Who owns Reyes Holdings? ›

Founded by two brothers, Chris and Jude Reyes, in 1976 with a Schlitz beer distributor in Spartanburg, South Carolina, the business remains family-owned and operated to this day.

What does reyes mean in Spanish slang? ›

Reyes is a Spanish word, used as a given name (unusual) or as a Spanish surname. The literal translation into English is 'kings', but could also be translated as 'royals' or 'royalty'.

Is Reyes Coca-Cola Union? ›

Union Expands Density in Soft Drink Industry

“This victory is a testament to the strength and unity of the people who are responsible for Reyes Coca-Cola's success,” said Tony Delorio, Local 665 Secretary-Treasurer. “They stood up to unjust changes to their wages and secured a voice in their workplace.”

Who bottles Coca-Cola in California? ›

About Sacramento Coca-Cola Bottling Company

It is the exclusive manufacturer and distributor of Coca-Cola products in all or part of the nine California Counties of Sacramento, Yolo, Solano, Placer, El Dorado, Amador, Stanislaus, Sutter and Tuolumne, and employs 467 people in its three Central Valley facilities.

When was Coca-Cola in Mexico? ›

Coca-Cola opened its first Mexican bottling franchise around 1921. Ever since that point, co*ke has become the drink of a nation. In places like construction sites, offices, and beaches where you would often expect to see water, sports drinks, coffee, or other types of beverages; in Mexico, you typically see Coca-Cola.

How big is Reyes Holdings? ›

Reyes Holdings
Company typePrivate
Founded1976 in Spartanburg, South Carolina.
FounderJ. Christopher Reyes Jude Reyes
HeadquartersRosemont, Illinois , United States
Revenue$40 billion
3 more rows

Who is the Reyes family billionaire? ›

Christopher Reyes (born 1953) is an American billionaire businessman and the co-chairman, with his brother Jude Reyes, of Reyes Holdings, a food and beverage production and distribution company, ranked by Forbes in 2023 as the 6th largest privately held company in the US with $40 billion in annual revenue.

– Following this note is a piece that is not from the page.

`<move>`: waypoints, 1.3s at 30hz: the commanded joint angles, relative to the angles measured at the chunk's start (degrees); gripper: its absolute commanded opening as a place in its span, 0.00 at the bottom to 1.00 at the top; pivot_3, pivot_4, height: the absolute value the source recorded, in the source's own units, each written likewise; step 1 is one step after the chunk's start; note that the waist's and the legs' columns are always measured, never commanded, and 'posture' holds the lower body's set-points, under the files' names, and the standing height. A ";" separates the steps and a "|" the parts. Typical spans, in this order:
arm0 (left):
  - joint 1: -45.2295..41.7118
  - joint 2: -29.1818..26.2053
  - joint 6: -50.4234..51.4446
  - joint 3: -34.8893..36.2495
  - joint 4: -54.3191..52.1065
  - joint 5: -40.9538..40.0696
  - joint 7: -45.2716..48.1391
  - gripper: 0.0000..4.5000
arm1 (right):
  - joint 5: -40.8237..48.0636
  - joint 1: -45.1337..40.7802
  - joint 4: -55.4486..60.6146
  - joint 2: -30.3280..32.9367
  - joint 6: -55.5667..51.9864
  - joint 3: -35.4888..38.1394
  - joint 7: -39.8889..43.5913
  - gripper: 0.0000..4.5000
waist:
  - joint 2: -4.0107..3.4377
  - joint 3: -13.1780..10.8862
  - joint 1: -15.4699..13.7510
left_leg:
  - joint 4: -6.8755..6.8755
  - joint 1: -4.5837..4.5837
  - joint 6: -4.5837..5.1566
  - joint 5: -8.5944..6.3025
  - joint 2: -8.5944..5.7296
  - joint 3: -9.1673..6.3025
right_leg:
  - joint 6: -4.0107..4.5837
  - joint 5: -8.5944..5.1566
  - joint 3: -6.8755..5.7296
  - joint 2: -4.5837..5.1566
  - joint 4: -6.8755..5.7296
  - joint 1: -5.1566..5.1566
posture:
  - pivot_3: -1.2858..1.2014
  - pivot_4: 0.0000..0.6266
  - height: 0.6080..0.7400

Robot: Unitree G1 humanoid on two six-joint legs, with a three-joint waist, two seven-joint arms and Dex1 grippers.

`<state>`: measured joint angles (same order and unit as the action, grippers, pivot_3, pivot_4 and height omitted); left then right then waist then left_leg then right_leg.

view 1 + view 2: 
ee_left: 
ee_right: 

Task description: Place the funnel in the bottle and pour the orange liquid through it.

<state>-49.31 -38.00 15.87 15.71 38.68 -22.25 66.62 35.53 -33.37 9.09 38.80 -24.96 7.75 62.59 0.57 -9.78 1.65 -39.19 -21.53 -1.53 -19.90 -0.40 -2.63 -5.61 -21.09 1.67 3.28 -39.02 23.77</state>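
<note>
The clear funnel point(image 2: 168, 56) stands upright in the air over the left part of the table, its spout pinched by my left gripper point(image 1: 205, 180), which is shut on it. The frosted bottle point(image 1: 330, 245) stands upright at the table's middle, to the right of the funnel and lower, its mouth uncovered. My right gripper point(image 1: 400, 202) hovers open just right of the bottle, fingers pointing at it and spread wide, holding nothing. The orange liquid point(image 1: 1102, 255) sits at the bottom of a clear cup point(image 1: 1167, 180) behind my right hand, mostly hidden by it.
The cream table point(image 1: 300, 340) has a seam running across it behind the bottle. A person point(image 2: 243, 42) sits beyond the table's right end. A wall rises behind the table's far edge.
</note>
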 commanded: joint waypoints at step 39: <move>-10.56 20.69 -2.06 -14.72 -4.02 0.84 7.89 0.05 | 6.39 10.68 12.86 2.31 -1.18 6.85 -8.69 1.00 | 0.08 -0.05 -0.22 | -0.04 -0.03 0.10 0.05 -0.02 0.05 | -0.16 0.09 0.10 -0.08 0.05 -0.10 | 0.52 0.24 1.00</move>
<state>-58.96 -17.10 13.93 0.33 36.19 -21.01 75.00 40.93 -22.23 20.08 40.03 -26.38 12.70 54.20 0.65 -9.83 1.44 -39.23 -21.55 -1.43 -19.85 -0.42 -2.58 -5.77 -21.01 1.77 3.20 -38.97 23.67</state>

What is the Mexican version of Coca-Cola? ›

The Mexican formula that is exported into the U.S. is sweetened with white sugar instead of the high-fructose corn syrup used in the American formula since the early 1980s. Some tasters have said that Mexican Coca-Cola tastes better, while other blind tasting tests reported no perceptible differences in flavor.

Who are the Reyes family billionaires? ›

Christopher Reyes (born 1953) is an American billionaire businessman and the co-chairman, with his brother Jude Reyes, of Reyes Holdings, a food and beverage production and distribution company, ranked by Forbes in 2023 as the 6th largest privately held company in the US with $40 billion in annual revenue.

What is the Reyes Coca-Cola lawsuit? ›

Reyes Coca-Cola Sues KDP Over Dr Pepper California Distribution Non-Renewal. Reyes Coca-Cola Bottling has sued Keurig Dr Pepper in California over the company's decision not to renew a franchise agreement with Reyes to distribute Dr Pepper products.